**About this exercise:** Print exactly what appears from the line containing "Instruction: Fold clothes" through the final line of the data below, pictures excluded.

**Collected data:**
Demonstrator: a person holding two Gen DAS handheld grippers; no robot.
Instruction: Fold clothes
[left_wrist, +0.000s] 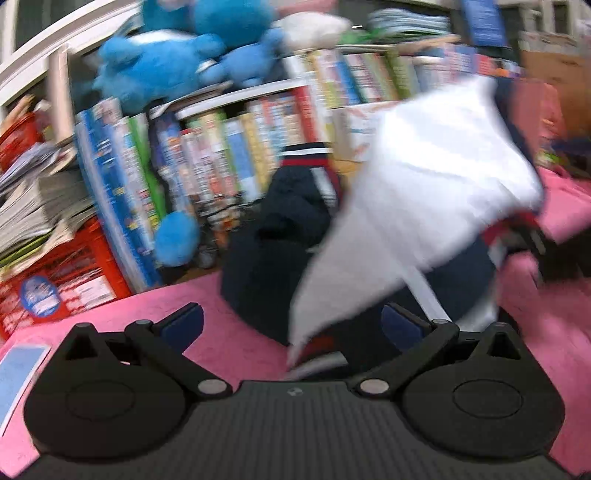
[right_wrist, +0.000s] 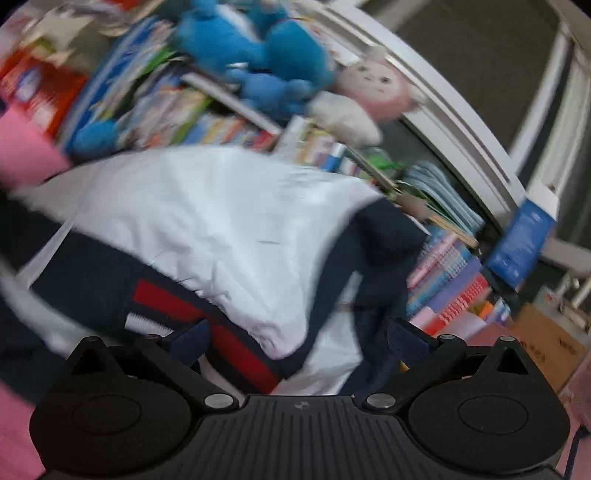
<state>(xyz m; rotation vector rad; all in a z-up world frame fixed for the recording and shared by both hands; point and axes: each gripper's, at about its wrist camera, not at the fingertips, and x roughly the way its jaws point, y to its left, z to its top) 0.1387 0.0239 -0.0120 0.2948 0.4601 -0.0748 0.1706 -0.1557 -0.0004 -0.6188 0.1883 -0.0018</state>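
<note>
On the pink fabric-covered surface (left_wrist: 229, 314), one navy-and-white jacket with red and white striped trim (left_wrist: 417, 173) is bunched up and partly airborne, white lining out; frames are motion-blurred. Nothing looks folded yet: no flat panels, no clean creases. I'd call the task early, with spreading flat, sleeves in and fold-over all left.

Left gripper (left_wrist: 291, 325): fingers wide apart, cloth edge hanging between them, no pinch visible. Right gripper (right_wrist: 297, 338): fingers also spread, with the red striped hem lying between them; contact on the pads unclear, so hold not confirmed.

Count:
- garments: 1 that I can separate (navy mound behind could be the same piece, can't tell)
- grippers: 2
- blue plush toys (left_wrist: 177, 62): at least 2, blur blocks an exact count
- pink-faced plush doll (right_wrist: 376, 86): 1
- rows of colourful books on the shelves (left_wrist: 236, 155): too many and too blurred to count
</note>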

**Answer to this task:**
Instruction: Fold clothes
[left_wrist, +0.000s] 
[right_wrist, +0.000s] 
<state>(xyz m; rotation vector rad; all in a z-up world frame fixed for the recording and shared by both hands; point and axes: each gripper's, at about its wrist camera, not at the fingertips, and x roughly the way its jaws point, y to its left, z to its top) 0.1387 0.0239 -0.0120 0.2948 0.4601 -0.0748 0.1706 -0.1557 -0.0004 -0.6188 0.1883 -0.0018</state>
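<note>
On the pink fabric-covered surface (left_wrist: 229, 314), one navy-and-white jacket with red and white striped trim (left_wrist: 417, 173) is bunched up and partly airborne, white lining out; frames are motion-blurred. Nothing looks folded yet: no flat panels, no clean creases. I'd call the task early, with spreading flat, sleeves in and fold-over all left.

Left gripper (left_wrist: 291, 325): fingers wide apart, cloth edge hanging between them, no pinch visible. Right gripper (right_wrist: 297, 338): fingers also spread, with the red striped hem lying between them; contact on the pads unclear, so hold not confirmed.

Count:
- garments: 1 that I can separate (navy mound behind could be the same piece, can't tell)
- grippers: 2
- blue plush toys (left_wrist: 177, 62): at least 2, blur blocks an exact count
- pink-faced plush doll (right_wrist: 376, 86): 1
- rows of colourful books on the shelves (left_wrist: 236, 155): too many and too blurred to count
</note>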

That finishes the output.